Lesson Ideas: Romance and Relationships
Romance and relationships are often avoided by international course books, most likely because they want to sell copies in conservative religious countries. This is perhaps unfortunate for students in more liberal countries for who dating and relationships are a part of everyday life.
Of course, teachers should always make decisions about what is culturally relevant for their students. However, an argument can be made that even in conservative countries, a discussion on what is not permitted in their country is not necessarily a bad thing. After all, course book units on crime often teach the word ‘murder’. This is not so that students can go and become murderers! Teaching students about dating customs around the world and to express what is forbidden by their religion is a valid aim, though one that requires sensitivity and possibly checking with school management before pursuing.
Romance and relationships is potentially an embarrassing topic for students, not to mention that different students may be at different points in their lives. For this reason, in many exercises it makes more sense to de-personalise these activities.
Possible Learning Outcomes:
Nowadays, intercultural relationships are increasingly common. Students may find it useful therefore to be able to talk to a partner in English. Additionally, conversations about our relationships are not uncommon, and therefore students may wish to be able to describe aspects of their relationships and to advise others. More generally, students may wish to be able to discuss trends in dating and relationships. The following outcomes may be useful in planning a lesson:
(All outcomes should be proceeded by “by the end of the lesson, students will be better able to”)
- express their preferences and expectations for a relationship,
- describe relationship problems,
- provide advice on relationship problems,
- discuss what is acceptable within their culture in terms of relationships,
- discuss changing trends in dating and relationships.
Some people enjoy trying to get people they know to get together. One activity that tries to do this is the “Lovebug Dating Agency” activity found in the New Cutting Edge Pre-Intermediate (3rd edition) Teachers’ Book. Essentially, in this activity, students first create profiles for some people including hobbies, interests and ambitions. Students then attempt to match the male and female profiles, justifying why those pairings are likely to be a successful match.
My Dating Profile
In more liberal locations, you may be able to have students create their own dating profiles. This can follow a conversation about what information is appropriate to include in such a profile which may be a much-needed conversation for young people these days.
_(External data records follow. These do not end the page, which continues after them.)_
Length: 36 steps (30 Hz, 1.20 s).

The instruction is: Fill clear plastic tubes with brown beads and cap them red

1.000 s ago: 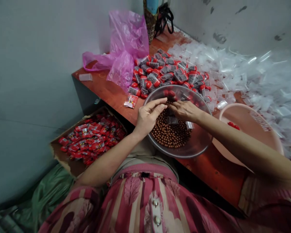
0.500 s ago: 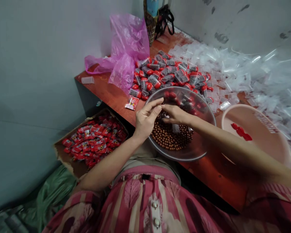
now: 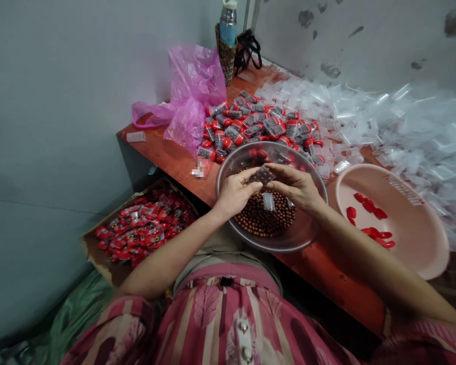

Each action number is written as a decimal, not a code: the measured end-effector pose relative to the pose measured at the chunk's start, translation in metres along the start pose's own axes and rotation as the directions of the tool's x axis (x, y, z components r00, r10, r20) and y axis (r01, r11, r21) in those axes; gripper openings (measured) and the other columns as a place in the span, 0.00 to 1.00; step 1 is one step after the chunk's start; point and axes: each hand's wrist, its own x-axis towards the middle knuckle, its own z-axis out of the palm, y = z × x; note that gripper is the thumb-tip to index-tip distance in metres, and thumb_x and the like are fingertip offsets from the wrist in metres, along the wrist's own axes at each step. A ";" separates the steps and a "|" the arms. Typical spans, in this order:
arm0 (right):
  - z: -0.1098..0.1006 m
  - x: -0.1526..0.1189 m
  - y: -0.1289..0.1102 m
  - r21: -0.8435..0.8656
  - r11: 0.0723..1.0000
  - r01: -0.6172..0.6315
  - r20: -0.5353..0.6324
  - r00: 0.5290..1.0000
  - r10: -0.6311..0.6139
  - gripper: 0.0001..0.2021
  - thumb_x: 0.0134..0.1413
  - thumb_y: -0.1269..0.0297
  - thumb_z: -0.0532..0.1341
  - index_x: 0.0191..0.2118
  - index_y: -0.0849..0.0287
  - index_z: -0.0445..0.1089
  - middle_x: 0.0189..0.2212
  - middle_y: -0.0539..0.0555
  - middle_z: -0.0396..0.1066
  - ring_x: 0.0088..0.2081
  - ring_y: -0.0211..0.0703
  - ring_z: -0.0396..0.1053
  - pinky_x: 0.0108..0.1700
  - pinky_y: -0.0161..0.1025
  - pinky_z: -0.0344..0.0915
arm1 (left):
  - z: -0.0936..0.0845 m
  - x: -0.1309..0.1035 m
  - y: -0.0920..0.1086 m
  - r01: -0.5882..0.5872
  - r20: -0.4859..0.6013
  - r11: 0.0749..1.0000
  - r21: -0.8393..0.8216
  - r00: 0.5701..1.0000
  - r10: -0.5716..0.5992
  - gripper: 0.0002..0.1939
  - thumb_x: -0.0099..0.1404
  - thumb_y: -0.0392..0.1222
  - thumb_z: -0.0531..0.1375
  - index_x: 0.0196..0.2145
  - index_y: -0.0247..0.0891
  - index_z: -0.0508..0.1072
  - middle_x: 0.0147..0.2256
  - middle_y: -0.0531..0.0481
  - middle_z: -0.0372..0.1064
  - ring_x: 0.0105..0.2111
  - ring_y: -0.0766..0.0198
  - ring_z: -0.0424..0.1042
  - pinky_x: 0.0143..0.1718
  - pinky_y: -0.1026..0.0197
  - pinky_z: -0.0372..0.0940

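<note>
Above a large clear plastic bowl (image 3: 306,238), my left hand (image 3: 236,193) and my right hand (image 3: 297,185) face each other. Between them is a small clear plastic container (image 3: 263,175), dark with balls inside, pinched at its left end by my left fingers and at its right end by my right thumb and fingers. Shiny brown balls (image 3: 251,220) lie below in the bowl. On these balls rests a clear container (image 3: 268,202), and part of a second shows by my right wrist.
A pink basin (image 3: 410,233) with several red caps (image 3: 369,205) stands right of the bowl. Behind are filled red-capped containers (image 3: 251,119), a heap of clear containers (image 3: 383,116), a purple bag (image 3: 195,81) and a flask (image 3: 228,25). Lower left sits a carton of red packets (image 3: 144,223).
My right hand has come up from the balls and moved apart from my left. The filled container now shows plainly between them. The view has shifted, showing more red caps in the basin.
</note>
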 end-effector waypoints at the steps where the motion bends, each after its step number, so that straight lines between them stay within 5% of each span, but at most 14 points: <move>1: -0.002 -0.001 -0.002 -0.028 0.999 0.021 -0.003 1.000 -0.021 0.23 0.50 0.55 0.69 0.52 0.51 0.72 0.49 0.53 0.75 0.50 0.48 0.73 0.56 0.49 0.69 | 0.001 0.000 0.001 0.025 0.002 0.999 -0.033 1.000 -0.025 0.21 0.54 0.42 0.67 0.47 0.37 0.77 0.43 0.45 0.78 0.41 0.57 0.78 0.44 0.54 0.74; 5: -0.010 -0.003 -0.007 -0.146 0.984 0.103 0.014 0.995 -0.102 0.18 0.52 0.56 0.67 0.50 0.52 0.74 0.46 0.52 0.76 0.48 0.47 0.74 0.53 0.46 0.70 | 0.004 -0.001 0.007 0.121 0.031 0.987 -0.103 0.993 -0.118 0.21 0.53 0.44 0.68 0.44 0.36 0.77 0.42 0.45 0.78 0.39 0.59 0.77 0.42 0.55 0.74; 14: -0.010 -0.009 -0.003 -0.387 0.854 0.346 0.118 0.938 -0.326 0.07 0.55 0.67 0.65 0.40 0.58 0.72 0.36 0.52 0.76 0.36 0.41 0.74 0.42 0.37 0.71 | 0.001 -0.004 0.014 0.011 0.142 0.970 0.243 0.989 -0.047 0.16 0.58 0.40 0.64 0.44 0.37 0.75 0.45 0.47 0.76 0.47 0.57 0.73 0.54 0.55 0.63; 17: -0.012 -0.013 0.000 -0.482 0.780 0.399 0.201 0.917 -0.345 0.09 0.58 0.67 0.63 0.44 0.60 0.69 0.41 0.55 0.75 0.41 0.41 0.73 0.44 0.38 0.70 | -0.001 -0.005 0.014 -0.055 0.133 0.868 0.493 0.991 -0.013 0.16 0.61 0.45 0.61 0.46 0.37 0.74 0.42 0.48 0.77 0.44 0.57 0.74 0.49 0.57 0.65; 21: -0.010 -0.024 -0.004 -0.563 0.723 0.400 0.253 0.917 -0.310 0.08 0.63 0.65 0.58 0.45 0.62 0.67 0.41 0.58 0.74 0.40 0.41 0.72 0.41 0.37 0.68 | -0.001 -0.009 0.015 -0.066 0.160 0.822 0.565 0.987 -0.030 0.17 0.62 0.48 0.60 0.46 0.38 0.74 0.42 0.48 0.77 0.42 0.58 0.75 0.47 0.58 0.68; 24: -0.021 -0.034 -0.010 -0.552 0.774 0.309 0.149 0.950 -0.273 0.11 0.59 0.57 0.63 0.41 0.59 0.68 0.36 0.52 0.75 0.35 0.38 0.72 0.37 0.34 0.67 | 0.000 -0.010 0.014 0.039 0.105 0.898 0.438 0.990 -0.094 0.18 0.61 0.49 0.63 0.46 0.38 0.73 0.44 0.47 0.76 0.43 0.57 0.76 0.46 0.57 0.71; 27: -0.064 -0.046 -0.007 -0.608 0.792 0.063 -0.143 0.972 -0.188 0.09 0.58 0.58 0.63 0.38 0.57 0.71 0.33 0.50 0.76 0.33 0.37 0.72 0.36 0.33 0.66 | 0.001 -0.009 0.015 0.163 0.037 0.966 0.201 0.984 -0.174 0.20 0.57 0.48 0.66 0.45 0.38 0.72 0.44 0.46 0.76 0.43 0.58 0.77 0.43 0.57 0.74; 29: -0.110 -0.056 0.004 -0.642 0.758 -0.114 -0.335 0.932 -0.143 0.08 0.61 0.63 0.59 0.37 0.61 0.72 0.33 0.55 0.76 0.32 0.39 0.71 0.35 0.35 0.63 | 0.002 -0.009 0.017 0.194 0.043 0.972 0.132 0.979 -0.202 0.20 0.56 0.47 0.68 0.44 0.37 0.72 0.43 0.46 0.76 0.41 0.59 0.78 0.41 0.58 0.75; 32: -0.181 -0.078 0.033 -0.726 0.326 -0.605 -0.583 0.794 0.175 0.10 0.56 0.69 0.60 0.25 0.62 0.69 0.24 0.56 0.72 0.28 0.38 0.67 0.32 0.36 0.56 | 0.003 -0.010 0.019 0.177 0.063 0.978 0.111 0.981 -0.185 0.18 0.56 0.46 0.69 0.42 0.36 0.73 0.42 0.46 0.77 0.39 0.60 0.78 0.42 0.59 0.75; 36: -0.231 -0.108 0.068 -0.717 0.220 -0.661 -0.592 0.745 0.308 0.20 0.46 0.79 0.62 0.12 0.58 0.57 0.12 0.52 0.60 0.24 0.36 0.61 0.32 0.40 0.51 | 0.005 -0.011 0.019 0.157 0.014 0.986 0.055 0.987 -0.158 0.17 0.56 0.45 0.69 0.42 0.37 0.73 0.41 0.46 0.78 0.41 0.61 0.78 0.42 0.62 0.75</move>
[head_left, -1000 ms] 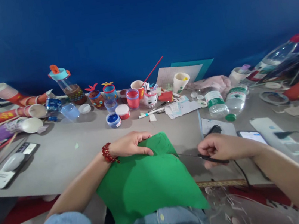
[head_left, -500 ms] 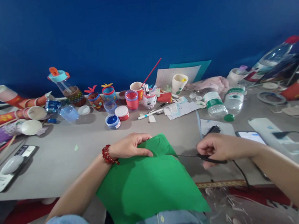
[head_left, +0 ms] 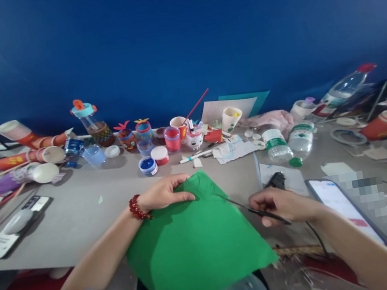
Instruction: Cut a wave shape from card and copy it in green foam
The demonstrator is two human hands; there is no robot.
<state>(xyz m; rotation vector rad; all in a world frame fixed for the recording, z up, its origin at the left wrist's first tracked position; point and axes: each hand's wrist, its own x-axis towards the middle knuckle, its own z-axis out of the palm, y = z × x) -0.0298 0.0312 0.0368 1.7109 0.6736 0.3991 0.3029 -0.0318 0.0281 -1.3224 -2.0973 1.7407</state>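
blue wall (head_left: 176,35) behind green sheet (head_left: 198,247) in grip of left hand (head_left: 162,193), scissors (head_left: 259,212) in right hand (head_left: 281,203)

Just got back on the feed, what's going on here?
The person's left hand grips a green sheet near its top corner. The right hand holds scissors with dark handles, their blades at the sheet's upper right edge. Beyond the sheet, an open jar of blue paint stands on the table.
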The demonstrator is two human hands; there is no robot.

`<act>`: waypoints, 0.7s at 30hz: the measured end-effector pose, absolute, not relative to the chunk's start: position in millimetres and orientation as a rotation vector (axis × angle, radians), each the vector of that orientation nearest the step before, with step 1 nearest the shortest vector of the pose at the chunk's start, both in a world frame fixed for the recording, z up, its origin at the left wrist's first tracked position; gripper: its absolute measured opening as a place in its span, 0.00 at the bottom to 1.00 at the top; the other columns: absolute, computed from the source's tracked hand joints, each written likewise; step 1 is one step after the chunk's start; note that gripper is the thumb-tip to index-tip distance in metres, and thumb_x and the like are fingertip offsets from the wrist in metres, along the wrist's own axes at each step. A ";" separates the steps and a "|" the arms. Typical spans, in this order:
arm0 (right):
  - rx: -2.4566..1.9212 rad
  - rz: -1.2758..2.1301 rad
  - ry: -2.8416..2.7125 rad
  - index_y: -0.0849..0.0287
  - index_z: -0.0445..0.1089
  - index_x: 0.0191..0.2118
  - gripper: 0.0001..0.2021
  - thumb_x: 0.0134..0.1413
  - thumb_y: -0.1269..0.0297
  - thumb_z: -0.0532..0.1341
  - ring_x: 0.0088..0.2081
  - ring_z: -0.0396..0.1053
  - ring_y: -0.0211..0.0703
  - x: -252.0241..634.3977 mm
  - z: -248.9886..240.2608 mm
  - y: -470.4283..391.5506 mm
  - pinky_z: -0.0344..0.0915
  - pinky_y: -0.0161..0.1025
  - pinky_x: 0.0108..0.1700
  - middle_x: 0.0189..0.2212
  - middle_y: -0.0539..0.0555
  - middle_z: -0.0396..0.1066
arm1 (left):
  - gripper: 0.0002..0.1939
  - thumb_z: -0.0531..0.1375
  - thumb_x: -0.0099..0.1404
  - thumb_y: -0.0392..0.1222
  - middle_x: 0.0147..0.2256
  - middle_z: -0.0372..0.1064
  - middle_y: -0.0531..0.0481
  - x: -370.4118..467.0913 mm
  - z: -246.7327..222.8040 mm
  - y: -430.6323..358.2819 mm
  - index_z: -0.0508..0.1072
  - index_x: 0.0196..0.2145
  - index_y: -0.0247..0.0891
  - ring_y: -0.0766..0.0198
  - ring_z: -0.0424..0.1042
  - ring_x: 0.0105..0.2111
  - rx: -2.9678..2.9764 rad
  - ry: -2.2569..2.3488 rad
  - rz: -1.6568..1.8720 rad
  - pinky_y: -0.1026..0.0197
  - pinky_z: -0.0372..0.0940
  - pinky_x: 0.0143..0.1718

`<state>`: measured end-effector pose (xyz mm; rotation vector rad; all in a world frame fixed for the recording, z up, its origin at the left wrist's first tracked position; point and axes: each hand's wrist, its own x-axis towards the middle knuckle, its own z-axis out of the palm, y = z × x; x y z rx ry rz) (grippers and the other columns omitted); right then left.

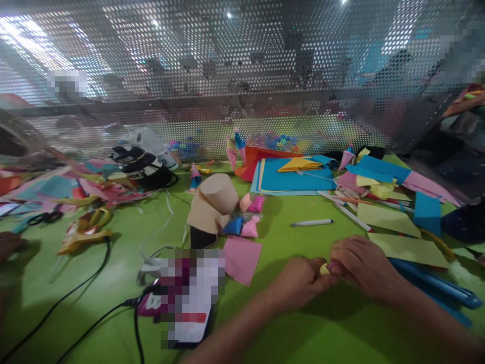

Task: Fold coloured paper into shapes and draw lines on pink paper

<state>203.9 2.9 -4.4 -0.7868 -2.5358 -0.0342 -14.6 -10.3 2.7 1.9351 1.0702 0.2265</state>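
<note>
Low on the right side of the green table, my left hand pinches a small piece of yellow paper. My right hand meets it, its fingers closed on a small pink-purple piece that touches the yellow one. How the two pieces join is hidden by the fingers. A pen lies just beyond my hands. Left of them is a pink paper square, with small blue and pink folded shapes behind it.
Yellow-green sheets and a blue tool lie right. Behind are stacked blue sheets and a perforated screen. A tape roll, phone, yellow glue gun and cables are left; another person's hand is far left.
</note>
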 end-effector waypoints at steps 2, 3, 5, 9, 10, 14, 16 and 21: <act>-0.823 -0.063 -2.545 0.55 0.66 0.37 0.08 0.71 0.63 0.55 0.30 0.68 0.42 203.4 -6.8 2.2 0.58 0.43 0.36 0.29 0.50 0.73 | 0.24 0.49 0.74 0.59 0.27 0.67 0.51 -12.4 1.7 -10.5 0.73 0.37 0.36 0.65 0.63 0.27 2.071 1.129 0.195 0.63 0.51 0.29; -0.838 -0.080 -2.537 0.55 0.66 0.36 0.09 0.71 0.62 0.55 0.29 0.67 0.42 203.4 -7.8 1.7 0.56 0.43 0.35 0.28 0.50 0.72 | 0.24 0.48 0.75 0.57 0.28 0.69 0.49 -11.6 1.1 -10.8 0.74 0.38 0.36 0.63 0.65 0.28 2.123 1.150 0.182 0.62 0.52 0.29; -0.861 -0.102 -2.508 0.55 0.66 0.34 0.11 0.71 0.61 0.54 0.27 0.65 0.41 203.5 -9.0 0.4 0.53 0.42 0.33 0.26 0.49 0.71 | 0.23 0.48 0.75 0.57 0.29 0.72 0.47 -10.6 -0.7 -11.7 0.74 0.39 0.37 0.61 0.68 0.29 2.184 1.177 0.158 0.62 0.54 0.31; -0.936 -0.034 -2.465 0.55 0.67 0.31 0.15 0.72 0.58 0.54 0.24 0.62 0.39 203.5 -9.8 -2.3 0.48 0.41 0.31 0.23 0.49 0.70 | 0.23 0.48 0.75 0.57 0.30 0.74 0.46 -9.4 -5.1 -12.6 0.74 0.42 0.37 0.57 0.72 0.32 2.228 1.186 0.140 0.61 0.58 0.33; -0.966 0.017 -2.453 0.55 0.68 0.31 0.17 0.72 0.57 0.53 0.24 0.62 0.39 203.7 -10.1 -2.6 0.47 0.41 0.31 0.22 0.49 0.70 | 0.23 0.48 0.75 0.57 0.31 0.74 0.46 -9.3 -5.4 -12.5 0.74 0.43 0.37 0.57 0.72 0.32 2.227 1.176 0.141 0.61 0.58 0.34; -1.042 0.476 -2.354 0.55 0.72 0.35 0.18 0.72 0.53 0.52 0.27 0.66 0.40 205.6 -10.8 -1.0 0.53 0.38 0.31 0.25 0.50 0.73 | 0.26 0.46 0.75 0.58 0.32 0.72 0.45 -11.6 -2.0 -12.2 0.74 0.41 0.35 0.59 0.70 0.33 2.119 1.097 0.207 0.61 0.58 0.34; -1.030 0.776 -2.233 0.54 0.74 0.40 0.15 0.71 0.51 0.55 0.30 0.70 0.40 207.4 -9.3 0.7 0.59 0.36 0.32 0.29 0.51 0.75 | 0.26 0.47 0.75 0.60 0.33 0.71 0.47 -14.9 0.5 -12.6 0.73 0.40 0.35 0.61 0.68 0.33 1.960 1.020 0.286 0.62 0.58 0.33; -0.962 1.196 -1.946 0.54 0.76 0.49 0.15 0.63 0.51 0.64 0.41 0.75 0.46 209.7 -0.9 1.2 0.71 0.40 0.42 0.40 0.56 0.78 | 0.28 0.47 0.73 0.66 0.28 0.60 0.53 -22.8 1.2 -14.8 0.65 0.33 0.37 0.68 0.60 0.28 1.543 0.819 0.384 0.65 0.56 0.29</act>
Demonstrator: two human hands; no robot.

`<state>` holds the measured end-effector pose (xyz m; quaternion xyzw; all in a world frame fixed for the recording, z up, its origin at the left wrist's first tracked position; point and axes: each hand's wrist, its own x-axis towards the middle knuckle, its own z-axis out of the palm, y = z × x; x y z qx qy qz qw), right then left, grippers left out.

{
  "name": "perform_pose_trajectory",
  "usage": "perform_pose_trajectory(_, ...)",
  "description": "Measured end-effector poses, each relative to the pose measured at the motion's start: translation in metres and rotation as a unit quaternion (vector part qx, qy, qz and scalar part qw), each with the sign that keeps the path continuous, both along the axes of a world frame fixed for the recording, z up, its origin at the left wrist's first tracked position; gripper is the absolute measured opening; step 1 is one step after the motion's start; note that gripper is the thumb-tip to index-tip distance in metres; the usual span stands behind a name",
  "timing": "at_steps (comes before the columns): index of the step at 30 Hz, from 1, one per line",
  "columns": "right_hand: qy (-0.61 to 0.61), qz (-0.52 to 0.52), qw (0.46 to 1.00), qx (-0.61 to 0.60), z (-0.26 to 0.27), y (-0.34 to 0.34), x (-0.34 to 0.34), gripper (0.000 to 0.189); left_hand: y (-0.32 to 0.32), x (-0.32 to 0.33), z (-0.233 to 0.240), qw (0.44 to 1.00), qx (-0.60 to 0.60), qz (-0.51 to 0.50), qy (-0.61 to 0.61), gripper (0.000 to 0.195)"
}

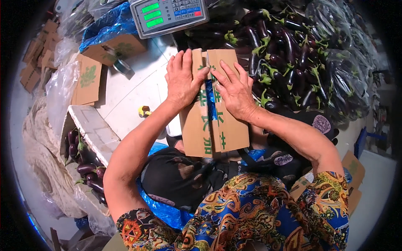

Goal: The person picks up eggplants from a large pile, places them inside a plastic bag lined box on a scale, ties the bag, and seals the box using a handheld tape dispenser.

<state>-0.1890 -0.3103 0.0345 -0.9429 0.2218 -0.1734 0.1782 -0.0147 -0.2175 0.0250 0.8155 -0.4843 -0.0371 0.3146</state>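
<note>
A cardboard box (232, 135) with green printed characters stands before me, its two long top flaps folded inward. Through the narrow gap between the flaps shows blue plastic film (212, 108). My left hand (185, 80) lies on the left flap, fingers toward the far end and thumb at the gap. On the right flap rests my right hand (234, 91), its fingers spread and its index finger near the gap. Both hands press flat and grasp nothing that I can see. Clear tape appears along the left flap's inner edge.
Beyond the box is a digital scale (169, 15). Many eggplants (292, 62) with clear plastic lie at the right. On the left are a blue-lined carton (110, 47), a tape roll (122, 67), flat cardboard (86, 80), a yellow tape dispenser or similar tool (144, 111) and a foam box (94, 131) of eggplants.
</note>
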Motion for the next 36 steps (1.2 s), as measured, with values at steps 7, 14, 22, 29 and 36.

I personally wouldn’t get students to role play an evening of speed dating. I would however use the format to have students speak to a lot of partners quickly and this could be on the topic of romance and relationships.
If you don’t know, at a speed dating event half the participants (typically one gender) move around and speak to the other half, spending 3-4 minutes with each partner. The timing is tightly controlled by the host of the evening.
My favourite game for giving advice works perfectly well for giving relationship-related advice. In this game you need a number of problems written on pieces of paper or card. These could include:
- You have forgotten your partners birthday.
- Your partner’s parents don’t like you for some reason.
- You saw your friend cheating on their partner.
- You are attracted to a good friend’s partner.
In a group of three to five, students take turns to pick up and read out a problem. The other students provide their best advice for the situation. Students should not repeat each others’ advice. Once all students have provided a piece of advice, the student who read out the problem gives the paper to the student whose advice they thought was best. The student who has the most papers at the end of the game is the winner, being the best at giving advice.
Agree or Disagree
Romance and relationships is an area where students may have considerable disagreement. This can be exploited through an agree or disagree activity. In a classroom, you can do this by assigning two opposing walls as agree and disagree. Students then move to an appropriate position when you read out a statement, such as “PDAs (public displays of affection) make me uncomfortable.”
Online you can still do such an activity by having students show fingers on one hand to show their position. In this case, 1 (or 0) = strongly disagree, 5 = strongly agree.
In either case, after students have chosen their position, this time should be used to invite students to offer more on their position.